EXERCISE PROMPT: Beneath this line is the data. Output exactly the lines from the line with "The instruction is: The" to the line with "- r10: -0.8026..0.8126", both ends included, and nothing more.

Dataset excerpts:

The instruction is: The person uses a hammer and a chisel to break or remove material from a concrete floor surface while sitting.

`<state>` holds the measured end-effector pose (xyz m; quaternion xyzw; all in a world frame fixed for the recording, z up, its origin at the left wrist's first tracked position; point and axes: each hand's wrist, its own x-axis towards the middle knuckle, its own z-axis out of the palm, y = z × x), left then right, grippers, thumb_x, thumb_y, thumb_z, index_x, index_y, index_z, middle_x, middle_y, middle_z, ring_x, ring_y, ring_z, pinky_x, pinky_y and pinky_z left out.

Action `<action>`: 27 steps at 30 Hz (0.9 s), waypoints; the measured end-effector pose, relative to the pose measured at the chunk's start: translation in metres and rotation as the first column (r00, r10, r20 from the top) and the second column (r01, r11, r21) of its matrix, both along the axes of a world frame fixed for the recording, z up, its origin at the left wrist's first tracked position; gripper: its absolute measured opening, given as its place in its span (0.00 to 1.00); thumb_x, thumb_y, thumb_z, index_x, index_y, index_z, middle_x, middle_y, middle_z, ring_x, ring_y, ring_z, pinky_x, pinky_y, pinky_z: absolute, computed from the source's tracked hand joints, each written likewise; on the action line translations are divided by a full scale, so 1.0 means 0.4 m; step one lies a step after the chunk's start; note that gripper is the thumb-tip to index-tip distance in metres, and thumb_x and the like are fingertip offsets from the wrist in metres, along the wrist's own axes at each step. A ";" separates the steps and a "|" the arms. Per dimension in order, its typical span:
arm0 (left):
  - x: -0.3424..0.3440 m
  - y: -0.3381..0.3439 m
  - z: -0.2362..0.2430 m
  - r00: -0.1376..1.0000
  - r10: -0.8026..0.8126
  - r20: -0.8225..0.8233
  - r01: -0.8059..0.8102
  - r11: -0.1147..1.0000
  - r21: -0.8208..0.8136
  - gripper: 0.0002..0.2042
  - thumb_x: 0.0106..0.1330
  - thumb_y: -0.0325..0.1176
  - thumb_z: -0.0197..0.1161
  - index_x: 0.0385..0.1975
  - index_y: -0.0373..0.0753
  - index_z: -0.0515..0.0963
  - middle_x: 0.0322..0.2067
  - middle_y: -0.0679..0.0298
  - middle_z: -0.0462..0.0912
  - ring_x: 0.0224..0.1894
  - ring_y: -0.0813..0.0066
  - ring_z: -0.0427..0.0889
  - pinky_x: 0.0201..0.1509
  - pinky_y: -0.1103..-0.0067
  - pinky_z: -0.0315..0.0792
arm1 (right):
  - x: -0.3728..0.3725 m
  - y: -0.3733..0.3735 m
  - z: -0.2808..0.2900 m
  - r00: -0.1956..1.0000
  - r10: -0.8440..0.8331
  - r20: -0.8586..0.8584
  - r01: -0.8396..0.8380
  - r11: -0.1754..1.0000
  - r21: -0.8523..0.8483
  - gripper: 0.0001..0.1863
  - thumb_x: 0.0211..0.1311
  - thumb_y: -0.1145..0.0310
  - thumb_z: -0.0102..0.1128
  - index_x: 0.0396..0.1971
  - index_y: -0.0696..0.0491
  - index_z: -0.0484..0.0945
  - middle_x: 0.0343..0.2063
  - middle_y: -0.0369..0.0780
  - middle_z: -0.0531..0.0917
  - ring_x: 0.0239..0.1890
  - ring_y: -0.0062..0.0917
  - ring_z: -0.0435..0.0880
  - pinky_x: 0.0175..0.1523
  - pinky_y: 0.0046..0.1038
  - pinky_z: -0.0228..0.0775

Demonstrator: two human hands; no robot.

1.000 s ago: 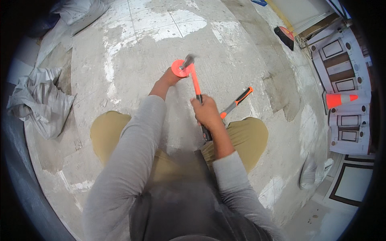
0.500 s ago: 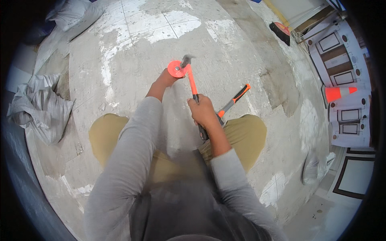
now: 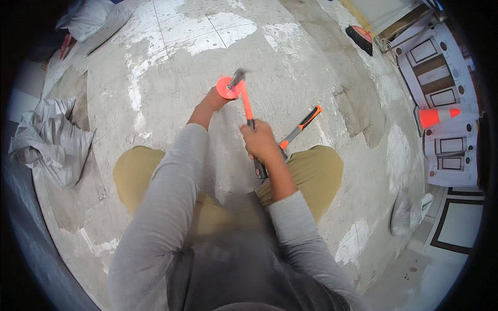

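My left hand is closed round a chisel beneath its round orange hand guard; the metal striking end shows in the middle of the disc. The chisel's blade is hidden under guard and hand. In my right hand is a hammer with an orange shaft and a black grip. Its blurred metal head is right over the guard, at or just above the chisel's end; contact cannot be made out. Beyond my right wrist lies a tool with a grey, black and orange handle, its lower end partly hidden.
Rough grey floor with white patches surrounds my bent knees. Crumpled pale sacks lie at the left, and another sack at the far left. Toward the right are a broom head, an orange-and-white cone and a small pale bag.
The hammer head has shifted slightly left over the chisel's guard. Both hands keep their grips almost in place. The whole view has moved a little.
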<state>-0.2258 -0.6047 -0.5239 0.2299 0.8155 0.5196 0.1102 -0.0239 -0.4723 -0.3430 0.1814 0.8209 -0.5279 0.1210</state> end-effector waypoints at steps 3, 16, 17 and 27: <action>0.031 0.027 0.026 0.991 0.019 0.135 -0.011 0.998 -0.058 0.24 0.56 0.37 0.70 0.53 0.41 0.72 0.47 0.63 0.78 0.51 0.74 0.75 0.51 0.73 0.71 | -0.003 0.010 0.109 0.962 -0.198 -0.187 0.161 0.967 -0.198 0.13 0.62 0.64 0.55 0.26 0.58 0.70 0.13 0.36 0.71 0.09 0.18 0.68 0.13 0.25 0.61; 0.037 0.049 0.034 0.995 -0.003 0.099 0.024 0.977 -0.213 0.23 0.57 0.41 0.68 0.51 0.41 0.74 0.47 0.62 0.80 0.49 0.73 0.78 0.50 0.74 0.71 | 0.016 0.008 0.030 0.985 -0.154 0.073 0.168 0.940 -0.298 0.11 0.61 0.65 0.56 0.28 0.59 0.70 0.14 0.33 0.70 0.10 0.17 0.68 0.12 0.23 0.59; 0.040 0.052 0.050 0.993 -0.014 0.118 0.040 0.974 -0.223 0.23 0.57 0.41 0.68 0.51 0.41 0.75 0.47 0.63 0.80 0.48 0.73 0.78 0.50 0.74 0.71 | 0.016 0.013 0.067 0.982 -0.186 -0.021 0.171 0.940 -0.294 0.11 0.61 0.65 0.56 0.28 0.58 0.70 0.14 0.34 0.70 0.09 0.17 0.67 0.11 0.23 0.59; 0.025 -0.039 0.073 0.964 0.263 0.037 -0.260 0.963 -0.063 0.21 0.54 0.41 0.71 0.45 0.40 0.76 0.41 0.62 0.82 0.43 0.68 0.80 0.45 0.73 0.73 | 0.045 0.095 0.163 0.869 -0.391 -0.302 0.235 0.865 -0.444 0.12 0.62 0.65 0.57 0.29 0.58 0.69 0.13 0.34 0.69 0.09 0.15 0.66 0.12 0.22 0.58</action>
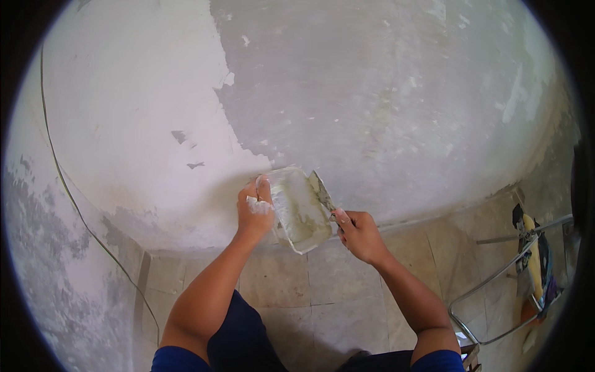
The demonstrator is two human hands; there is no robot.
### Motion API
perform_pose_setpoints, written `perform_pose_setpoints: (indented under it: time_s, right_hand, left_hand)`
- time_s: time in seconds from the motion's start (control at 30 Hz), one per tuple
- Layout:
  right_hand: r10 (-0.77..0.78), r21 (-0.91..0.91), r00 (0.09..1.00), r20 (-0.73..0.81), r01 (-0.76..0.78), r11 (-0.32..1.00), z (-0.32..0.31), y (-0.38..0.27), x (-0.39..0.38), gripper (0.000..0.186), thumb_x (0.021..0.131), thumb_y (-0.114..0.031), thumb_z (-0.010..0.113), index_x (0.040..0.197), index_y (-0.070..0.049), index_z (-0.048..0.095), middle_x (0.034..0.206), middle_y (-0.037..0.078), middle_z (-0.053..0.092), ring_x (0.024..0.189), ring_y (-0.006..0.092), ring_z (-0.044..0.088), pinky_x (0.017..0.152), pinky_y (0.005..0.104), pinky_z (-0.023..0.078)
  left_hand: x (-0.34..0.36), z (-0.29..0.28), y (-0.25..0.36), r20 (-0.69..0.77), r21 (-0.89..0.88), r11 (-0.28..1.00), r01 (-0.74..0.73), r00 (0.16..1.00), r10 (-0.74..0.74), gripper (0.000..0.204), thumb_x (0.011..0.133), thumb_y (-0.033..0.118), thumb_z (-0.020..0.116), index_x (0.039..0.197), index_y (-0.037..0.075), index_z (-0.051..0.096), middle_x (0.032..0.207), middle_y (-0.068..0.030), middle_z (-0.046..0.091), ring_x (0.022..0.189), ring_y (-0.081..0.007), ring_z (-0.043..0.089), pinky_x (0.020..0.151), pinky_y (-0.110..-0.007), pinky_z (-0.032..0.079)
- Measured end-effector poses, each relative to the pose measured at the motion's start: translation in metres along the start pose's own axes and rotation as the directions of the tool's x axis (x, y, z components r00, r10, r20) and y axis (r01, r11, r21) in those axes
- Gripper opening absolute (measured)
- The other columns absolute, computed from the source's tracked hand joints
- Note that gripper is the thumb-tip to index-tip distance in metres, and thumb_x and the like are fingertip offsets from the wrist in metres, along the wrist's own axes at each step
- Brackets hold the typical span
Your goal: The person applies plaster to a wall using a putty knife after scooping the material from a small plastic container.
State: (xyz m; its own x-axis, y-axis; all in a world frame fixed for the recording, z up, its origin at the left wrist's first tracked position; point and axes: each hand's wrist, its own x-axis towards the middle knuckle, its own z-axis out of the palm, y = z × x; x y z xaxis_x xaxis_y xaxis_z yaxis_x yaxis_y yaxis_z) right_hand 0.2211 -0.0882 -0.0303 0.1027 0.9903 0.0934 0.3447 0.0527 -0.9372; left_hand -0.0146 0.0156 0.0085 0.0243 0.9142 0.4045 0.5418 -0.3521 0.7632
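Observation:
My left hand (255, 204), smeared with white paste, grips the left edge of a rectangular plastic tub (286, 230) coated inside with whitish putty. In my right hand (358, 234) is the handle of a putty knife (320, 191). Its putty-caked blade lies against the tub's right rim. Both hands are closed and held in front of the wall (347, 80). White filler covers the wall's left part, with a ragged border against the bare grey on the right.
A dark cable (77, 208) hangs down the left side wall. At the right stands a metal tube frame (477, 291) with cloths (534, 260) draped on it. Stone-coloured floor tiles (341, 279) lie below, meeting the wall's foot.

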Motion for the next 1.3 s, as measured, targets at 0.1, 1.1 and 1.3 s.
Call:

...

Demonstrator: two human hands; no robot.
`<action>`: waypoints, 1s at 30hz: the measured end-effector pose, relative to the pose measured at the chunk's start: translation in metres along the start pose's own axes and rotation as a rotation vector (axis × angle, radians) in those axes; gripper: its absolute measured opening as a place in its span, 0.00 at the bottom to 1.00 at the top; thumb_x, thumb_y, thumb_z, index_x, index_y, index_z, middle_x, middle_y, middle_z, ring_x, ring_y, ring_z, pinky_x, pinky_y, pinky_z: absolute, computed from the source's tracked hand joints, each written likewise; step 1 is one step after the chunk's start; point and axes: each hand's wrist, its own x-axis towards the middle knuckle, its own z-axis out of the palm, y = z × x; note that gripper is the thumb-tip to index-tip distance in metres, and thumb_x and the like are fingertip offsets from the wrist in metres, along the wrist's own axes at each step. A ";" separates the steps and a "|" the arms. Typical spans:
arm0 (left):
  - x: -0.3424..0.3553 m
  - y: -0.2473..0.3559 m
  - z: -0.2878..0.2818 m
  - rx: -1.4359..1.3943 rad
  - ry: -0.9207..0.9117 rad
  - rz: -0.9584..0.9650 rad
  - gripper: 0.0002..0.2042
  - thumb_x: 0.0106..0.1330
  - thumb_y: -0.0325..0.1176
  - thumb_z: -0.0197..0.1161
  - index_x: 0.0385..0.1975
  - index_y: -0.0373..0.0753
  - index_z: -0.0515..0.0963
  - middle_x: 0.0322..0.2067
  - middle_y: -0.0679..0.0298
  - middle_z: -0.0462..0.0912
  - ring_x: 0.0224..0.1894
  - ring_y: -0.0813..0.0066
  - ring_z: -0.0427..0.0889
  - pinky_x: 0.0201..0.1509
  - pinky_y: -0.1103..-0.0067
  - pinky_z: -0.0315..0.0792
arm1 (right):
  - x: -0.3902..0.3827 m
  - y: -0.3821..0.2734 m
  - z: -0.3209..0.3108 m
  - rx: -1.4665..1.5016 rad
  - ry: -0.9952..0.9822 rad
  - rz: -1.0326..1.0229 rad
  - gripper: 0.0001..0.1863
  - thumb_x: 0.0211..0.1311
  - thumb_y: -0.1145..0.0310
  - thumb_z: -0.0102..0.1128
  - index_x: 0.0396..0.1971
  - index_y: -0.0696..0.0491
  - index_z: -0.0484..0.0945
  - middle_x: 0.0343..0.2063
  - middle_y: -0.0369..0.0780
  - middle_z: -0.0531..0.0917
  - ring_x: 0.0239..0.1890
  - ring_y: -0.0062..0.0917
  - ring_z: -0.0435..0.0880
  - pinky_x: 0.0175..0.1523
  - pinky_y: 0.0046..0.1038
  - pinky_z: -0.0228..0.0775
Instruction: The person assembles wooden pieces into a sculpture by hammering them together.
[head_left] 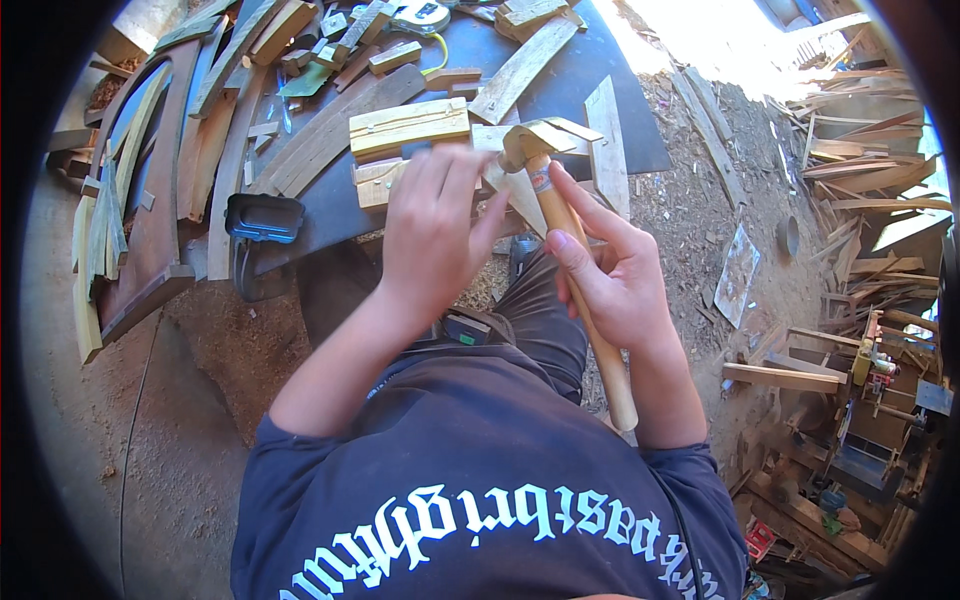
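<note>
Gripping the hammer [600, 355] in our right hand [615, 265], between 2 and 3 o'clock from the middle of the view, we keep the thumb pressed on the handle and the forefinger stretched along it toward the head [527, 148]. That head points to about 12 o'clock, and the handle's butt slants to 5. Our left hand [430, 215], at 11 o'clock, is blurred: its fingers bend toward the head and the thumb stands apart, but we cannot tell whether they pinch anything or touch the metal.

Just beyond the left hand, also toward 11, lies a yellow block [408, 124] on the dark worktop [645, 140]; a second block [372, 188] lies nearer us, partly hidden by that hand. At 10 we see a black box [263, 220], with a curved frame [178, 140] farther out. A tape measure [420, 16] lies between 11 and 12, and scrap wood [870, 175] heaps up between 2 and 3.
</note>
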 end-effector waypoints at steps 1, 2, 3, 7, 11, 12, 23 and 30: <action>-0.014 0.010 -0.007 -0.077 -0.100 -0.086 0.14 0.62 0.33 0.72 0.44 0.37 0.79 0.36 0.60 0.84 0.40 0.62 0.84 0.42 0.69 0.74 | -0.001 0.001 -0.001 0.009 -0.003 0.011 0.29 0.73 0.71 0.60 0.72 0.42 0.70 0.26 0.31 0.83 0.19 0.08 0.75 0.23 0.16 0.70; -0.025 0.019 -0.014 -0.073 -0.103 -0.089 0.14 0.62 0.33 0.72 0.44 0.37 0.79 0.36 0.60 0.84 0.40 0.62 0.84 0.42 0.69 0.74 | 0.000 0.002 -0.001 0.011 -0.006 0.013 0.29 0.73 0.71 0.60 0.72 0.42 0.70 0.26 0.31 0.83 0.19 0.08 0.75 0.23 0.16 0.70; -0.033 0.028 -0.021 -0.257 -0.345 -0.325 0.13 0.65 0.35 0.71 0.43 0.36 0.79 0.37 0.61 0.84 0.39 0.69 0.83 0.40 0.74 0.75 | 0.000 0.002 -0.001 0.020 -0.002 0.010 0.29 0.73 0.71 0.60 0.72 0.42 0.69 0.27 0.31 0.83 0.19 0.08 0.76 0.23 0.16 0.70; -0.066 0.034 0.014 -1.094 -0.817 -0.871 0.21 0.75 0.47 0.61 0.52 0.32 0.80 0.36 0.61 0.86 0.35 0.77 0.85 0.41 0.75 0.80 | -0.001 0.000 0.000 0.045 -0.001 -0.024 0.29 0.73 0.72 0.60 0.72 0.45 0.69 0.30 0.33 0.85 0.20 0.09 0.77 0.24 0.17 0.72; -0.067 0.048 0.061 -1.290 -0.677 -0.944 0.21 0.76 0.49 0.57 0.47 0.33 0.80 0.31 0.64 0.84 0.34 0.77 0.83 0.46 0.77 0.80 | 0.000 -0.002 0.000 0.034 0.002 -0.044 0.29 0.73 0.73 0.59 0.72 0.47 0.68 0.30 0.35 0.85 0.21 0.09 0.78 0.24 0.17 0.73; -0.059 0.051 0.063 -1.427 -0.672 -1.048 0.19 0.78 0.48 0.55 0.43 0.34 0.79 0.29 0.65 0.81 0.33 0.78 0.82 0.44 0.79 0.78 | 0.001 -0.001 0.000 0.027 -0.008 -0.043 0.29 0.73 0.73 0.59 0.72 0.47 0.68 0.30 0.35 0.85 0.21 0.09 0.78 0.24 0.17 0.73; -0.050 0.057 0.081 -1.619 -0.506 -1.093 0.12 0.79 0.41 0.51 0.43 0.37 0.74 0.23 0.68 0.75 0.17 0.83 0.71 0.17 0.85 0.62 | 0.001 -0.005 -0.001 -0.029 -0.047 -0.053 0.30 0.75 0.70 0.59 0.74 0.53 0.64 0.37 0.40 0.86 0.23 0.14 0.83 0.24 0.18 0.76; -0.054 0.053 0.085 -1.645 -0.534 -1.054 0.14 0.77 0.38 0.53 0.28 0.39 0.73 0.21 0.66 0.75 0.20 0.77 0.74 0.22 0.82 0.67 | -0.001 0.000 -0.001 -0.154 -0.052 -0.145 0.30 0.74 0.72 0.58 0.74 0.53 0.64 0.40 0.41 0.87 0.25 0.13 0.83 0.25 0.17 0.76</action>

FINAL ANSWER:
The instruction is: The person uses a hammer and a chisel to break or remove material from a concrete floor surface while sitting.

`<state>` holds the measured end-effector pose (xyz m; quaternion xyzw; all in a world frame fixed for the recording, z up, its origin at the left wrist's first tracked position; point and axes: each hand's wrist, its own x-axis towards the middle knuckle, its own z-axis out of the palm, y = z × x), left then right, grippers, thumb_x, thumb_y, thumb_z, index_x, index_y, index_z, middle_x, middle_y, middle_z, ring_x, ring_y, ring_z, pinky_x, pinky_y and pinky_z left out.

Action `<action>`: 27 steps at 30 Hz (0.9 s), waypoints; the measured end-effector pose, relative to the pose measured at the chunk's start: translation in metres and rotation as the first column (r00, r10, r20 from the top) and the second column (r01, r11, r21) of its matrix, both along the axes of a world frame fixed for the recording, z up, its origin at the left wrist's first tracked position; gripper: its absolute measured opening, given as its place in its span (0.00 to 1.00); thumb_x, thumb_y, thumb_z, index_x, index_y, index_z, middle_x, middle_y, middle_z, ring_x, ring_y, ring_z, pinky_x, pinky_y, pinky_z: absolute, computed from the source's tracked hand joints, each written likewise; on the action line translations are divided by a full scale, so 1.0 means 0.4 m; step one lies a step after the chunk's start; note that gripper is the thumb-tip to index-tip distance in metres, and thumb_x and the like are fingertip offsets from the wrist in metres, along the wrist's own axes at each step. A ";" separates the steps and a "|" the arms. Per dimension in order, its typical span:
arm0 (left):
  - x: -0.3424..0.3440 m
  - y: -0.3381..0.3439 m
  - z: -0.2362..0.2430 m
  - r00: -0.1376..1.0000
  - r10: -0.8026..0.8126

Nothing further is needed for this exercise.